Angesichts solcher Daten glauben die IDC-Analysten allerdings nicht, dass die Netzwerker auf derartige Bedingungen eingegangen waeren, wenn sie nicht noch ein As im Aermel haetten. Die Branchenkenner vermuten vielmehr, dass die Abtretung des Unix- Brandings an X/Open Teil eines gross angelegten Plans zur Vermarktung von Unixware sein koennte.

Vorerst allerdings muss sich Novell - obwohl Lizenzgeber - wie alle Mitbewerber um das Unix-Zertifikat bemuehen. "Es waere eine unglueckliche Entwicklung", meldete Don McGovern bereits im Vorfeld der X/Open-Entscheidung seine Bedenken an, "wenn Novell seine Unix-Rechte abtritt, um dann moeglicherweise die von der Industrie geforderten Spezifikationen nicht erfuellen zu koennen."

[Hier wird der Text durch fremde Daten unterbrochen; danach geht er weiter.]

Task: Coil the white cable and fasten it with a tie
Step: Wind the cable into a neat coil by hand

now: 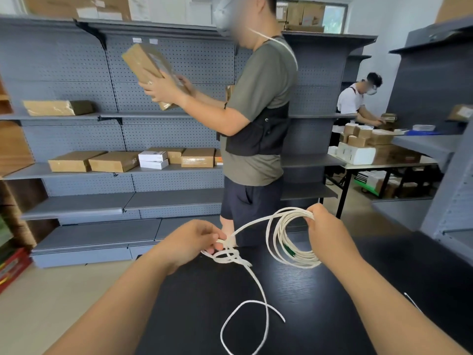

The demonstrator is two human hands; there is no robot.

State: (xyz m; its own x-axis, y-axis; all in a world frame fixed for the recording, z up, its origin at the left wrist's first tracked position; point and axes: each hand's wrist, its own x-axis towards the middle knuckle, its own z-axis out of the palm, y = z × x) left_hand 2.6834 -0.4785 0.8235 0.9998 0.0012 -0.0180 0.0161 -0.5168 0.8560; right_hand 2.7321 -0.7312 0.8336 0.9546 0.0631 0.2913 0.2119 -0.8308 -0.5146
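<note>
- Grey metal pegboard shelving (pixel 76 139) fills the left background, with brown cardboard boxes (pixel 74 161) on its boards.
- The left hand (pixel 190 243) has its fingers curled, pinching a knotted tangle in the thin white cable (pixel 299 260) - the fingertips are mostly hidden behind the knuckles.
- From the tangle a loose run drops onto the black wood-grain table (pixel 332 316), crosses itself in a loop and is cut off by the bottom edge.
- Between the hands, several rounds of cable stand as an upright coil; a green patch among the strands is too blurred to identify.
- The right hand (pixel 329 234) grips the coil's top, fingers closed round the strands.
- A thin white strip (pixel 412 302) lies on the table beside the right forearm - too slight to identify.
</note>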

Inzwischen gibt sich Novell - wie die Mitbewerber Siemens-Nixdorf, HP und IBM - optimistisch. Sie alle propagieren, dass sie zu den ersten gehoeren werden, die ihr Betriebssystem Unix nennen duerfen. Konkreter wird Workstation-Hersteller ICL. Das Unternehmen will bereits Mitte 1994 eine Unix-Version vorstellen, die Spec 1170 unterstuetzt (siehe Kasten). Ueberraschend gut im Rennen liegt die OSF mit ihrem OSF/1-Betriebssystem. Bisher galt diese derzeit fast nur von DEC unterstuetzte Unix-Variante als Aussenseiter. Da das Konsortium gerade erst eine SVID-Erweiterung vorgenommen hat und zudem zu den Hauptlieferanten der Spec-1170-Festlegungen gehoert, hat es den geringsten Aufwand fuer die Unix-Zertifizierung zu treiben. Die derzeit gueltigen X/Open-Bedingungen zum Tragen der Bezeichung Unix erfuellt OSF/1 laut Digital schon jetzt. Ob der Produktname veraendert wird oder ob die Bezeichnung Unix quasi als Attribut zu OSF/1 dazugesetzt wird, ist hier wie auch bei den meisten anderen Anbietern noch nicht geklaert. "Momentan fehlt uns nur noch die XPG4-Zertifikation - und die beantragen wir noch in diesem Jahr", verbreitet SCO-Marketier Welsch-Lehmann Optimismus, auch wenn das XPG4-Branding dem bisherigen Marktfuehrer fuer PC-Unix lediglich eine Atempause bis zum Ablauf der Uebergangsregelung verschafft. Voraussichtlich Ende 1994 muss die Santa Cruz Operation - wie auch die Konkurrenten - beweisen, dass ihr Betriebssystem dem Spec 1170 entspricht.